What you should do. A faithful copy is required: transcribe each line below exactly, minus the pictures.

BEGIN

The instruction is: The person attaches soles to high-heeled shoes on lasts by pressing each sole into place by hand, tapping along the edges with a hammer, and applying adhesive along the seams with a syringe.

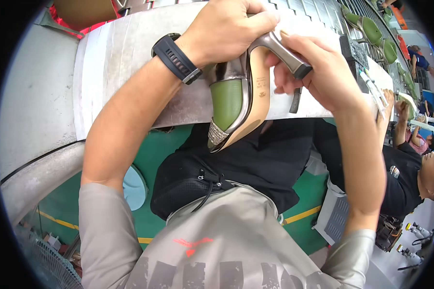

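- The left hand is holding the high-heeled shoe by its back end, its fingers closing around the part near the heel; a dark watch is circling that wrist.
- The right hand is curling about the shoe's metallic heel; some of its fingers are blurring or hiding behind it, so I cannot tell whether they are gripping.
- The shoe is lying on its side in the air at the near edge of the pale worktop, its pointed toe reaching past the edge toward the person's lap and its tan sole facing right.
- A rhinestone band is crossing the shoe near the toe, below a green section.
- A dark strip is resting on the worktop, just beside the right hand.
- Further right, slim pens are lying near a dark block.
- Green shoes are standing along the conveyor beyond.
- A co-worker in black is sitting at the right.
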Demonstrator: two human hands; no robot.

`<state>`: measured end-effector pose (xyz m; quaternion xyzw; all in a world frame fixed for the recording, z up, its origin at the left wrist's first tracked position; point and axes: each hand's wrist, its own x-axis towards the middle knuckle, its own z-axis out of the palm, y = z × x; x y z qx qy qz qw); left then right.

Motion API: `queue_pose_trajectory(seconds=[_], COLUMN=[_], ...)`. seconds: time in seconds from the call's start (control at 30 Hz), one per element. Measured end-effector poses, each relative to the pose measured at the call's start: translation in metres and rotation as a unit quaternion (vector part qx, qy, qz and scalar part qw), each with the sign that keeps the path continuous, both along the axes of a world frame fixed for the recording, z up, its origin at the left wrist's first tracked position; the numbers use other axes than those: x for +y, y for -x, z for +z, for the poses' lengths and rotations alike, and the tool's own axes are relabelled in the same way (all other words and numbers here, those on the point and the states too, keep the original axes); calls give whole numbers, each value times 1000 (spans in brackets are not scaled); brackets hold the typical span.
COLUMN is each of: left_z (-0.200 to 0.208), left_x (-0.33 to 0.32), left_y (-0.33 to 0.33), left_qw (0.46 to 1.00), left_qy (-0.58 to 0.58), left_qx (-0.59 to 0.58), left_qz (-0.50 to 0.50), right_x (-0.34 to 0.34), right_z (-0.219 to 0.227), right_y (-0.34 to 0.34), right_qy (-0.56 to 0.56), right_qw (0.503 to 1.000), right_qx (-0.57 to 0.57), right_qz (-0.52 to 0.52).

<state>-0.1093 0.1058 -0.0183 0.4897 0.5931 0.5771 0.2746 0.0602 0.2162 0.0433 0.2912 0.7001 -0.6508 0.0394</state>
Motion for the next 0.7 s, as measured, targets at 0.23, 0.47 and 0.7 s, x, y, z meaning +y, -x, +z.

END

Response.
The instruction is: The person attaches soles to high-heeled shoes on lasts by pressing each sole into place by hand, tapping along the edges with a hammer, and applying adhesive along the seams with a syringe.


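- The left hand is holding the high-heeled shoe by its back end, its fingers closing around the part near the heel; a dark watch is circling that wrist.
- The right hand is curling about the shoe's metallic heel; some of its fingers are blurring or hiding behind it, so I cannot tell whether they are gripping.
- The shoe is lying on its side in the air at the near edge of the pale worktop, its pointed toe reaching past the edge toward the person's lap and its tan sole facing right.
- A rhinestone band is crossing the shoe near the toe, below a green section.
- A dark strip is resting on the worktop, just beside the right hand.
- Further right, slim pens are lying near a dark block.
- Green shoes are standing along the conveyor beyond.
- A co-worker in black is sitting at the right.
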Demonstrator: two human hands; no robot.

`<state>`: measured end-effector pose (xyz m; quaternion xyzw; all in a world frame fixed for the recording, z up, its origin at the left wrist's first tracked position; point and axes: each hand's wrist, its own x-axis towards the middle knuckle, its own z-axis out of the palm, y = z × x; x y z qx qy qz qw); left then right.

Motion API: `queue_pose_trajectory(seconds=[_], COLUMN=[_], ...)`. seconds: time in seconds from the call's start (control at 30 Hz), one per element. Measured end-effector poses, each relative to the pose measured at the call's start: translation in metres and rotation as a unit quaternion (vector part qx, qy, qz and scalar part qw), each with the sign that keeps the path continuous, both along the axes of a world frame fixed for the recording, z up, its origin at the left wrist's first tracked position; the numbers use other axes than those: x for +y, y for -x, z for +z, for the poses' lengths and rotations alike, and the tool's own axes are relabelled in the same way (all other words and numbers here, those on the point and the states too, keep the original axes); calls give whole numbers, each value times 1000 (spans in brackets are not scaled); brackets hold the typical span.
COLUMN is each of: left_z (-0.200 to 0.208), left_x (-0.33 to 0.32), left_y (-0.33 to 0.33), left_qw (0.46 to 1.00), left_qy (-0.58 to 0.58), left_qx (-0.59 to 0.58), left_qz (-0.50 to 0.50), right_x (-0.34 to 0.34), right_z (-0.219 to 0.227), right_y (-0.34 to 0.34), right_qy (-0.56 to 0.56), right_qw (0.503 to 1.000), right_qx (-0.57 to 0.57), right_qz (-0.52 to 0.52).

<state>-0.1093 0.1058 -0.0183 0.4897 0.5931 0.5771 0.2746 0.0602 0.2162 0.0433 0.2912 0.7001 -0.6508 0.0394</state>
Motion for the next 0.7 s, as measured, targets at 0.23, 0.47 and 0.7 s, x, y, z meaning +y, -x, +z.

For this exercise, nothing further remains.